Au moyen des crédits du « Pôle social », le ministère des affaires étrangères pourrait participer à la création de tels établissements, aux côtés d'associations locales ou de sociétés de bienfaisance. Sans vouloir récréer à l'étranger ce qui existe en France pour les plus démunis, ce qui est évidemment impossible, nous pourrions nous engager dans une voie similaire et adaptée aux contingences locales.

Enfin, je ne vous l'apprendrai pas, monsieur le ministre, puisque vous avez été ministre de la santé, il existe en France un système d'accès aux soins particulier aux plus démunis. Pour veiller à la santé des Français de l'étranger, dont les plus démunis sont, comme en France, ceux qui sont le plus touchés par la maladie, nous pourrions mettre en oeuvre des campagnes d'information et de prévention relatives au Sida, aux maladies endémiques, mais aussi à la vaccination. Ces campagnes seraient spécifiquement destinées à nos compatriotes et ciblées sur les risques médicaux liés à leur pays de résidence.

Nos consulats, qui oeuvrent déjà dans ce sens, n'ont que des moyens limités, de même que les associations ou les sociétés de bienfaisance : leur action est forcément restreinte. Si l'on veut mener de véritables campagnes préventives, et toucher ainsi tous les Français, il faut plus de moyens.
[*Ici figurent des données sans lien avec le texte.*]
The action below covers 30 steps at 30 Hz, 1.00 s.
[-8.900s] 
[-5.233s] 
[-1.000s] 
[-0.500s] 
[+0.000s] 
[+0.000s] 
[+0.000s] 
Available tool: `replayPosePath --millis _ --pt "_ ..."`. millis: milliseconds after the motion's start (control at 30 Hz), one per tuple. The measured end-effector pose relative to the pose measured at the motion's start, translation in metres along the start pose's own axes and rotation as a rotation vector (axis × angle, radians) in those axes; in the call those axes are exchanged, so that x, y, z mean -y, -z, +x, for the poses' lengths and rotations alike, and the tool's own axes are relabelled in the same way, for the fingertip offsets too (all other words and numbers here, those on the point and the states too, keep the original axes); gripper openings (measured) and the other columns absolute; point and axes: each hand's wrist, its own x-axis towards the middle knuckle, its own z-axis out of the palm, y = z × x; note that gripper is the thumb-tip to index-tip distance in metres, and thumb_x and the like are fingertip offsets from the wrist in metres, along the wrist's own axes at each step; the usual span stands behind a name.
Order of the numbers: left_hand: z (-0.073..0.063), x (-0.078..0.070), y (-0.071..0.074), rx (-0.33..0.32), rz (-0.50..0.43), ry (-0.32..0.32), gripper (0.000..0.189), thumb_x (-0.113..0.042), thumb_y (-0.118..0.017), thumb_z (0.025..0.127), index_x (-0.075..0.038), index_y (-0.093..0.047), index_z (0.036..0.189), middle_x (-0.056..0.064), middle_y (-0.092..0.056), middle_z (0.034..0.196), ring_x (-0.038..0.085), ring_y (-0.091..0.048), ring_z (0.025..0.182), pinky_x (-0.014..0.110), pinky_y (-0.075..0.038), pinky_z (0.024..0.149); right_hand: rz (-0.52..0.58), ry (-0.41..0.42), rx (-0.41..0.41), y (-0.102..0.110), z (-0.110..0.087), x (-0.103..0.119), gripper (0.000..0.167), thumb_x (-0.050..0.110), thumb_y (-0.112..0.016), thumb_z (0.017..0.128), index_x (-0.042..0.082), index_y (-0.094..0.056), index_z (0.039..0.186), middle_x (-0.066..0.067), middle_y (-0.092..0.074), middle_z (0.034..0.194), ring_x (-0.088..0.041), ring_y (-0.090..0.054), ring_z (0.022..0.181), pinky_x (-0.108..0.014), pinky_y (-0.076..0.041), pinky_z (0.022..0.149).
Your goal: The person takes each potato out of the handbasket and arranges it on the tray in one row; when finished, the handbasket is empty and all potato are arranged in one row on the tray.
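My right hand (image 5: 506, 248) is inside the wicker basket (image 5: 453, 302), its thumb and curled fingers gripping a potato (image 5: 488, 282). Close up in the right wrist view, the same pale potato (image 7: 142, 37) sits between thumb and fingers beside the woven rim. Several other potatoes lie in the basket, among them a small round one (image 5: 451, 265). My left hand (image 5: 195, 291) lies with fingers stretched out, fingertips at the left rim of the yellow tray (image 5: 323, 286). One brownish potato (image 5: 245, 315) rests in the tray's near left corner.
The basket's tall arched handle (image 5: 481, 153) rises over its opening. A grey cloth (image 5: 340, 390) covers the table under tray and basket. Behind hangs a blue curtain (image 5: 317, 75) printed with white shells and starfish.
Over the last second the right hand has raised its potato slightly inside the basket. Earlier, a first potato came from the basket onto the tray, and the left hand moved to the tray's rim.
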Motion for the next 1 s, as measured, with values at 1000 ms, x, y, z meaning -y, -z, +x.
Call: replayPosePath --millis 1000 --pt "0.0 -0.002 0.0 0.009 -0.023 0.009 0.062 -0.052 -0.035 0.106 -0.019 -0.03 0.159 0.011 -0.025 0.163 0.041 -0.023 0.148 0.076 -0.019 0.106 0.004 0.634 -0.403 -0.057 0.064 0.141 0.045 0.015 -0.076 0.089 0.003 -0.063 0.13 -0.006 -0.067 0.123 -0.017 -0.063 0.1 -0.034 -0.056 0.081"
Parallèlement, il serait souhaitable de multiplier les dispensaires, où nos compatriotes les plus démunis pourraient se faire vacciner et recevoir des soins d'urgence dans de bonnes conditions. Bien entendu, il faut agir avec précaution et discernement, afin de ne pas heurter les autorités locales et de ne pas contrevenir à la législation locale.
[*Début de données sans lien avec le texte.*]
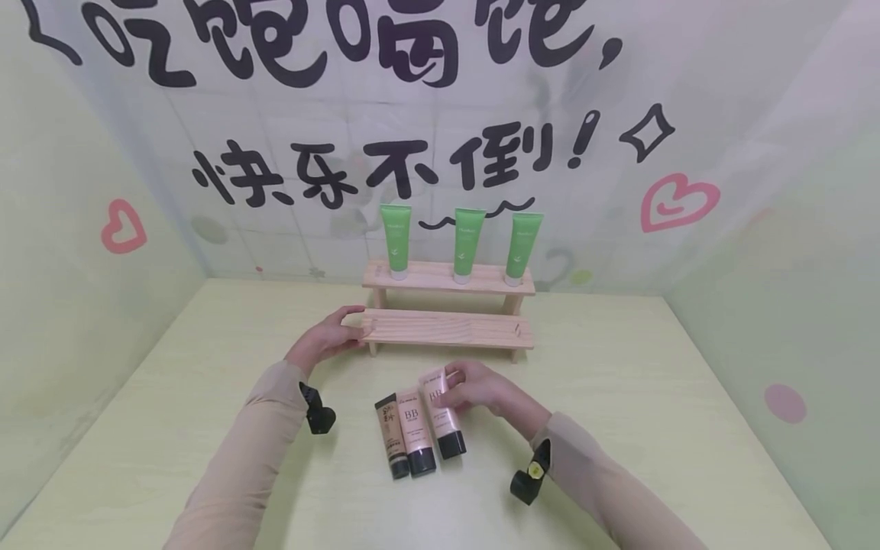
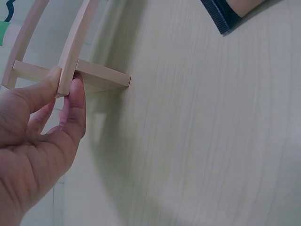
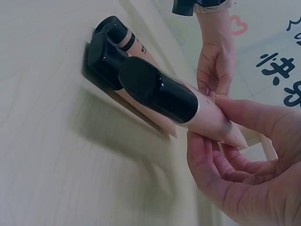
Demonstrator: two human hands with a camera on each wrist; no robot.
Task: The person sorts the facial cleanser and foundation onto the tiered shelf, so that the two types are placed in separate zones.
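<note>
A two-tier wooden rack [image 1: 447, 328] stands at the back of the table. My left hand [image 1: 334, 334] pinches the left end of its lower shelf; in the left wrist view the thumb lies on top and fingers beneath the board [image 2: 70, 52]. My right hand [image 1: 474, 386] grips a pink BB cream tube [image 1: 447, 428] by its upper part, black cap toward me. The right wrist view shows that tube [image 3: 207, 113] raised off the table. Left of it lie a second pink BB cream tube [image 1: 415, 428] and a tan tube with a black cap [image 1: 392, 435], side by side.
Three green tubes, one at the left [image 1: 396, 241], one in the middle [image 1: 467, 244] and one at the right [image 1: 524, 248], stand upright on the upper shelf [image 1: 426, 273]. Behind the rack is a wall sheet [image 1: 289, 221] with black lettering.
</note>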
Mais, sans argent, comment pouvons-nous faire ? Si nous voulons que les Français de l'étranger connaissent l'équivalent de ce qui se fait en métropole, ce qui est bien entendu l'objectif d'un représentant des Français de l'étranger, et ce qui n'est pas le cas aujourd'hui, il est indispensable que les crédits d'assistance s'accroissent de façon substantielle, monsieur le ministre. Sinon, nous finirons par régresser, et les Français expatriés exclus du système continueront à être de plus en plus nombreux, ce qui serait inacceptable.

C'est pourquoi, monsieur le ministre, tout en soutenant votre action, que j'apprécie, j'aurais souhaité que ce budget soit augmenté de façon plus significative.